この資料は、2019年11月13日に開催された厚労省内の審議会に提出されたものです。
在職老齢年金の見直しのポイントは2つあります。
- 「65歳以上の在職老齢年金」(高在老)の基準額を現在の「47万円」から「51万円」に引き上げる
- 「65歳未満の在職老齢年金」(低在老)の基準額を現在の「28万円」から高在老と同じ金額に引き上げる
前回の審議会に提出された資料では、次のようになっていました。
- 「高在老」の基準額を「67万円」に引き上げるか、完全撤廃する
- 「低在老」の基準額を高在老と同じに引き上げるか、現状のままとする
これに比べると、「高在老」の完全撤廃はなくなり、基準額を引き上げる幅も小さくなりました。

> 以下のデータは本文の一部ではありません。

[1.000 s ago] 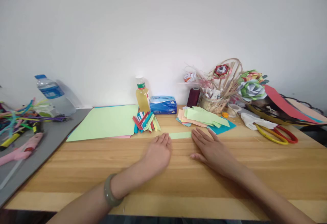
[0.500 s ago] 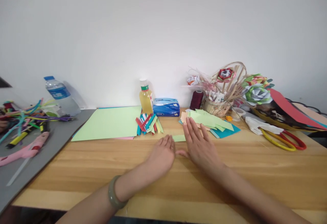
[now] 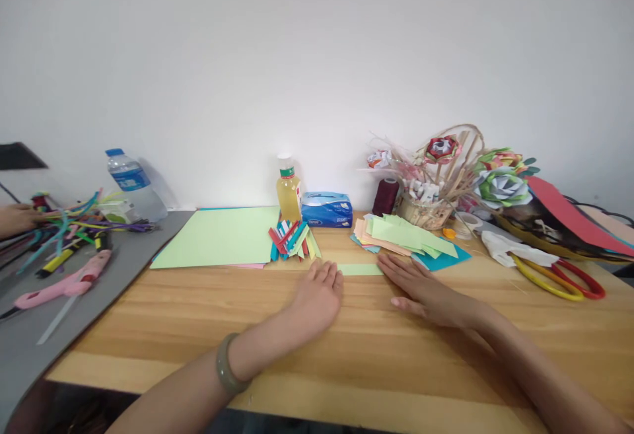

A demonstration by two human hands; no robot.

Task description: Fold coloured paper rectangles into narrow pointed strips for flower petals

一方、「低在老」は「現状のまま」という選択肢がなくなり、基準額を高在老と合わせる方向に向かっています。
つまり、「高在老」に対しては厳しい方向に、「低在老」についてはゆるい方向に向かっています。
これは、前回の提案に対して、次のような意見が寄せられたからとしています。
- 高在老は、就労抑制については立証できておらず、廃止や見直しをするにしても、将来世代の所得代替率の低下に留意すべき。
- 低在老は就業抑制効果が認められており、労働の現場でもその効果が感じられるため、低在老こそ見直すべきではないか
つまり、高在老を撤廃したり、基準額を引き上げすぎると、高い収入が得られる人の優遇になってしまうというわけです。
むしろ、基準額が「28万円」と低い低在老の方を現状のままとせず、高在老と同じ金額に引き上げるという方向になりました。
年金支給が近く、「低在老」の影響が大きい、現在の50代にとって、俄然注目される展開となってきました。
60歳台前半で年金を貰いながら働いている人に有利な変更
「在職老齢年金」とは、会社に勤めながら年金を受け取っていると、収入に応じて年金の金額が減らされる制度です。
収入と年金の合計が「基準額」を超えると、年金の減額が始まります。
つまり、基準額が変わることは、貰える年金の金額に直結しているのです。
そして、今回の在職老齢年金の改正方針の見直しによって、一番トクをするのは「60歳台前半で年金を貰いながら働いている人」です。
現在の低在老(28万円)によって、支給される年金が減らされている人は「67万人」で、働いている人の55%にあたります。
これが、基準額が「47万円」になると、21万人に減り、割合も17%まで下がります。
さらに、「51万円」になると、17万人に減り、割合は14%となります。
一言で言えば、「65歳未満で在職老齢年金を気にしなければならない人は、3分の1以下に減る」のです。
どちらの金額になるかは、まだわかりませんが、高在老と同じ金額になる方針は変わらないでしょう。
特に、65歳よりも前に年金の一部が貰える「特別支給の老齢厚生年金」が支給される人にとっては、かなりうれしい変更になるでしょう。
なぜなら、「特別支給の老齢厚生年金」を受け取る際に、在職老齢年金制度によって年金の一部が支給停止になったり、それを避けるために厚生年金を脱退したりする必要がなくなるからです。
なお、「特別支給の老齢厚生年金」が支給されるのは、1961年4月1日以前に生まれた男性と、1966年4月1日以前に生まれた女性です。
50代の人は低在老の改正に注目を
今回、ごく短い期間で、大きく方針が変わったように、在職老齢年金の改正は、まだ素案の段階です。
今の時点で、具体的な改正の内容や時期が決まったわけではありません。
これから審議会を経て、来年以降に国会に法案が提出されて可決されなければ、在職老齢年金の制度は変わりません。
しかし、もし今回の「低在老」に力点を置いた改正が進めば、現在の50代にとっては大きな福音となります。
自分の定年後の働き方にも大きな影響が及ぶことなので、議論の進行状況に目を配っておきましょう。